An armed man shot and killed a male hostage and then himself in a standoff with police at a building at Nasa's Johnson Space Centre in Houston, Texas, police said on Friday.
Nasa and police identified the attacker as William Phillips, 60, a Nasa contract worker. Police said he had an apparent dispute with the killed hostage.
Nasa named the dead hostage as David Beverly, a civil servant who worked for the agency. Beverly was shot in the chest and probably died "in the early minutes of the whole ordeal," police said.
A female hostage, identified as Fran Crenshaw, escaped after being bound to a chair with tape.
The incident began at about 1:40pm CDT (1840 GMT) when Phillips went into a building carrying a gun and was heard to fire at least two shots.
Workers evacuated the building and heavily armed police moved in.
As they approached, they heard a shot and went in to find the dead bodies of two men, said Dwayne Ready, Houston police department spokesman.
He said: "As our Swat members made entry, they did indeed determine that the suspect shot himself one time to the head.
"Also, on the same floor there was one other hostage that was shot. We believe that may have occurred in the early minutes of this whole ordeal."
A Nasa spokesman said the agency would review its security after the incident.
"Any organisation would take a good, hard look at the kind of review process we have with people," Doug Peterson said.
John Prosser, executive vice president of Jacobs Engineering, confirmed that Phillips was a company employee, but declined to release any information about him.
Jacobs provides engineering work for the space agency and conducts research and development for new space technologies.
Building 44, where the shooting took place, is separated from most of the space centre, which is on a 1,600-acre campus.
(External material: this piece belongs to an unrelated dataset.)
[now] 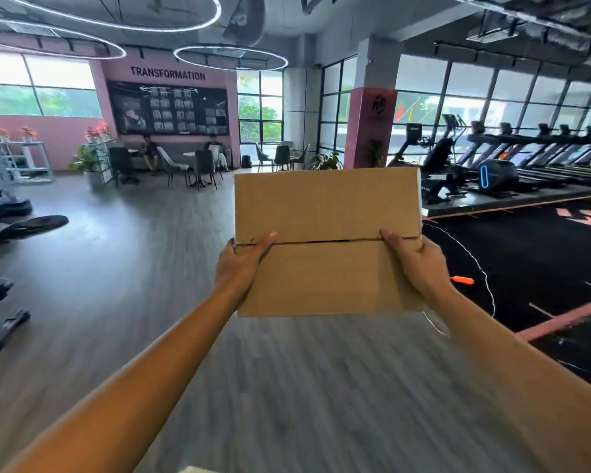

The campus is home to Nasa's mission control and the training centre for the space agency's astronaut corps.
Nasa officials said the incident was not affecting operations, which include flight control for the International Space Station.
Mike Coats, the director of the Johnson Space Centre, said Phillips had worked for Nasa for 12 to 13 years.
He said "up until recently, he has been a good employee".
Harold Hurtt, a police chief, said there was apparently a dispute between Phillips and Beverly.
Beverly's wife said her husband had mentioned Phillips to her before, but she declined to elaborate, saying it would not be fair to Phillips.
George Bush, the US president, was informed about the attack as he flew back to Washington from an event in Michigan, said Dana Perino, a White House spokeswoman.